## ASSIGNMENT
Among the lines below, restate word for word only those from the line with "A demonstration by" through the line with "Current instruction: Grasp", with both end lines kept.

## GIVEN DATA

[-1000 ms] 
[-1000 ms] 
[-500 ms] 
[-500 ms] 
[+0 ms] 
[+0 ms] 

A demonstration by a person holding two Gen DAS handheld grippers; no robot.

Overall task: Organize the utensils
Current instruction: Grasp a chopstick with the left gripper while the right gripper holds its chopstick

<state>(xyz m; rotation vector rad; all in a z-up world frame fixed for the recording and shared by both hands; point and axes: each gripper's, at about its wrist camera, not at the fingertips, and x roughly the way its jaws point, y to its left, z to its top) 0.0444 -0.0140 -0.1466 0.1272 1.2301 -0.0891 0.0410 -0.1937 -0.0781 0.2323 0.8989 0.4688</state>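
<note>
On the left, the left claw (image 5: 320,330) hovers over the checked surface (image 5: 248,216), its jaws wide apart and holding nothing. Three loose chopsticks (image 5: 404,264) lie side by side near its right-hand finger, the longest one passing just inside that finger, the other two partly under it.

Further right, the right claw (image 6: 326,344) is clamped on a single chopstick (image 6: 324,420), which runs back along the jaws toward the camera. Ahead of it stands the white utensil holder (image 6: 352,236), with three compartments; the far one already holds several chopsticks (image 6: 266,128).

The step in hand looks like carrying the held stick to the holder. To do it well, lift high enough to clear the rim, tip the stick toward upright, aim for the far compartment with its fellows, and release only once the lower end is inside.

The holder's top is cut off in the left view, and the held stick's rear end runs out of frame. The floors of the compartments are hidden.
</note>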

## TASK RESPONSE
A demonstration by a person holding two Gen DAS handheld grippers; no robot.

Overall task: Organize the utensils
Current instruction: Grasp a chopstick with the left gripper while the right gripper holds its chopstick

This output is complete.